It is not uncommon to see function prototypes are declared without fully specified parameters.
In header file, Instead of writing
void *Arena_alloc (T arena, long nbytes, const char *file, int line);
You can write
void *Arena_alloc();
I used to do that, omitting prototype parameters in header files and forward declared functions. The reason? Keeping function prototypes updated felt dragging things down when function signatures were consistently changing during development.
I know this is a bad practice in engineering. But I never think about it from compiler’s perspective. “It’s going to be fine, as long as the compiler can compile it without warnings.”
Recently I wrote a code generator for my FL compiler. I realized that this kind of code could confuse the compiler to generate bizarre code.
Function Prototype Declaration
C language allows to declare a function that’s not defined in current compilation unit. The declared function is called a function prototype.
From compiler’s point of view, function names are identifiers and identifiers are symbols. Symbols are resolved during linking time. Therefore, if foo calls bar which is defined in another file, C language allows you to declare bar before its use in foo:
void bar(int);
int foo(int a) {
...
bar(a);
...
}
All looks good except ... C language also allows you to declare bar with an empty parameter list.
void bar();
int foo(int a) {
bar(a);
}
Declaration with No Parameter Specified
Empty parameter doesn’t mean that bar takes zero parameters, but bar takes unknown number of parameters. So in last example, the compiler will keep silence when foo calls bar with one parameter. Conceivably foo can also call bar with any number of parameters, even zero.
Isn’t it arity mismatch? Yes it is. And our compiler happily accepts it.
What’s the semantics, then?
What happens when arity mismatch occurs? To understand that, we need to understand how call stacks are generated by compiler. I made a small sample code to illustrate the semantics.
Code lib.c contains two functions
// lib.c
int arg1(int a) {
return a;
}
int arg2(int a, int b) {
return a + b;
}
However, lib.h declares the two functions without specifying their parameters, as below
// lib.h
int arg1();
int arg2();
Now main.c includes header lib.h and call arg1 and arg2 with mismatched arity.
// main.c
#include "lib.h"
#include <stdio.h>
int main()
{
int x = arg1(1, 2);
int y = arg2(3);
printf("x = %d, y = %d\n", x, y);
}
The above sample code can be compiled simply using
clang lib.c main.c
Run the program, we see
$ ./a.out
x = 1, y = 5
(The above code runs on MacOS.)
It’s not only compiles without warnings, but also runs fine! Let’s understand where the answer comes from.

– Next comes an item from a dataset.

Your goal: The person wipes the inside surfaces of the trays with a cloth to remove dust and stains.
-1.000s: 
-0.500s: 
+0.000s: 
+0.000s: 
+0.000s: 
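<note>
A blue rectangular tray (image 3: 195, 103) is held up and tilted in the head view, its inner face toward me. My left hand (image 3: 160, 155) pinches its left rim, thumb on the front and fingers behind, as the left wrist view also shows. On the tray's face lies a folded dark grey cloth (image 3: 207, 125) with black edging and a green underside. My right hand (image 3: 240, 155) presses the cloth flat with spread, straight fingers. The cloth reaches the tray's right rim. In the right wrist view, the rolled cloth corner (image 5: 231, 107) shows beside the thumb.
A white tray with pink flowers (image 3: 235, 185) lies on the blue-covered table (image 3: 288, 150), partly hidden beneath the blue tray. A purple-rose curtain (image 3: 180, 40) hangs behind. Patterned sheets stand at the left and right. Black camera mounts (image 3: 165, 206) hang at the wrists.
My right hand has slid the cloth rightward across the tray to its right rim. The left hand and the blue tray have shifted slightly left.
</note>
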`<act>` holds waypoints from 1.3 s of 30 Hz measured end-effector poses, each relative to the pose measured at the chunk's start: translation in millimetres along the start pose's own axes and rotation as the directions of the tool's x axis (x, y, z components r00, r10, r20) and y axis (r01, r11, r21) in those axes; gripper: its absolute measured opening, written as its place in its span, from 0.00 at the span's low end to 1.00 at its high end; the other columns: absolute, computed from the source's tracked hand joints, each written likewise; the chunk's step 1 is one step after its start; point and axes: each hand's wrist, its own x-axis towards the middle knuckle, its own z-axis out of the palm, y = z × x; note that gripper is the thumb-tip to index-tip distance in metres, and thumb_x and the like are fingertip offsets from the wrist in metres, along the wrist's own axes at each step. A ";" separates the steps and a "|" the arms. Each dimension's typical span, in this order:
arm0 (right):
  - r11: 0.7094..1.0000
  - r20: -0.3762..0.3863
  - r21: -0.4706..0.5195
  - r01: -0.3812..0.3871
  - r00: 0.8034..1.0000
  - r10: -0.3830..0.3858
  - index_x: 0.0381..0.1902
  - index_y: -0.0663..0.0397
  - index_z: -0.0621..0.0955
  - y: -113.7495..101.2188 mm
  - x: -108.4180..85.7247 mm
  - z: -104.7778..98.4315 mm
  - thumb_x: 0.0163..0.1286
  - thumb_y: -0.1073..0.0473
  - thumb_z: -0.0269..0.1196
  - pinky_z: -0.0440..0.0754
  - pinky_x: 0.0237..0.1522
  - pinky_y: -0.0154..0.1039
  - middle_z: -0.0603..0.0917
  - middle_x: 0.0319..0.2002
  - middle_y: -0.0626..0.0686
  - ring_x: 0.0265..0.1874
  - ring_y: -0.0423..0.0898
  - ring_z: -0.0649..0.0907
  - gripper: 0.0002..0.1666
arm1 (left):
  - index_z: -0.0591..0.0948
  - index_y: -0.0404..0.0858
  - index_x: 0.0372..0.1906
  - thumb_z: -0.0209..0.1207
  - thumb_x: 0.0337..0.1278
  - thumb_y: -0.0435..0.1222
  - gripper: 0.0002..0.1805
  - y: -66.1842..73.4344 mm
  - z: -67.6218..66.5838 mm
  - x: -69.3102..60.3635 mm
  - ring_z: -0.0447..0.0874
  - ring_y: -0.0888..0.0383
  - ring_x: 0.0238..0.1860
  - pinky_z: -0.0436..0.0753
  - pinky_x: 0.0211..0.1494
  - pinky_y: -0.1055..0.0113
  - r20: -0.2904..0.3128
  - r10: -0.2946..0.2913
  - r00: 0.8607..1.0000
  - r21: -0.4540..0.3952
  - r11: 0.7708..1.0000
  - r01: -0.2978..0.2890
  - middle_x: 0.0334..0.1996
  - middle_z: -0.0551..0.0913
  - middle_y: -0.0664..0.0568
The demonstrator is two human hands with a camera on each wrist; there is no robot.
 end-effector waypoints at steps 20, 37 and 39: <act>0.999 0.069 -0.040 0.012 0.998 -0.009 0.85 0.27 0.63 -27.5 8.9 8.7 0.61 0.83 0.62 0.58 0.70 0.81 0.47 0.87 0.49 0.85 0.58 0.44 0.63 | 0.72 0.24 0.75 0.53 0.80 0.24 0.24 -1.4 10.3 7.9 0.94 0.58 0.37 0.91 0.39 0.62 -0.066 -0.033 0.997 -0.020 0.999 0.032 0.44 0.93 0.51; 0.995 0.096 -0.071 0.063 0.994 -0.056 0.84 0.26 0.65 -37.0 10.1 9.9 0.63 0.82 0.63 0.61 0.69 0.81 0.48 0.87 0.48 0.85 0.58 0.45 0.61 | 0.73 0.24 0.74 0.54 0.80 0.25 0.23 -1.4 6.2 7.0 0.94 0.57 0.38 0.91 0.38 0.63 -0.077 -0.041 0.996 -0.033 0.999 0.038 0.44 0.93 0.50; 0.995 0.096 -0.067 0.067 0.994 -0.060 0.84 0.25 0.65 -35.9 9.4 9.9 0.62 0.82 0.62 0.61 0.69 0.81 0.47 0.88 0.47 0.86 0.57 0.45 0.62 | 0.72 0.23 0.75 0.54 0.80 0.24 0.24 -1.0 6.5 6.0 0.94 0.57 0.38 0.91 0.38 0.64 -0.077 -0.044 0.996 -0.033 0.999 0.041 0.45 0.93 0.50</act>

It’s All About Stack Frames
Understanding how stack frames are reserved and removed is the key to understand the result. I’ve written Tiger Compiler Notes: I386 Backend on how compiler generates stack frames.
Specifically, arg1(1, 2) will generate stack frames below
high
| +---+
| ADR|...|<-EBP |...|
| +---+ +---+
| | 2 | | 2 |
| +---+ +---+
| | 1 |<-ESP | 1 |
| +---+ +---+
| |EIP|
| +---+
| |ADR| <-ESP,EBP
| +---+
V
low
The left one shows the stack before calling arg1. The right one shows the stack when arg1 runs. To access the first argument in arg1, compiler will generate code EBP+8, which has value 1, in our code.
When arg1 returns, the call stack is popped without erasing the content, so 2 and 1 are still there. The immediate call arg2(3) will place 3 at ESP and thus the stack becomes
high
| +---+
| ADR|...|<-EBP |...|
| +---+ +---+
| | 2 | | 2 |
| +---+ +---+
| | 3 |<-ESP | 3 |
| +---+ +---+
| |EIP|
| +---+
| |ADR| <-ESP,EBP
| +---+
V
low
The left one shows the stack before calling arg2. The right one shows the stack when arg2 runs. Even if arg2 has never called with two arguments, it uses whatever being left on the stack as its second argument. The first argument is 3, and the second is 2. The answer? 5!
Function Prototypes that misinform compilers
So what do I learn? Function prototypes without full specifications misinform the compiler! Even if the compiler generates running code, the code could be barely correct. It also push more responsibilities to the code writer to maintain a correct semantics of the code. In sum, just don’t do it.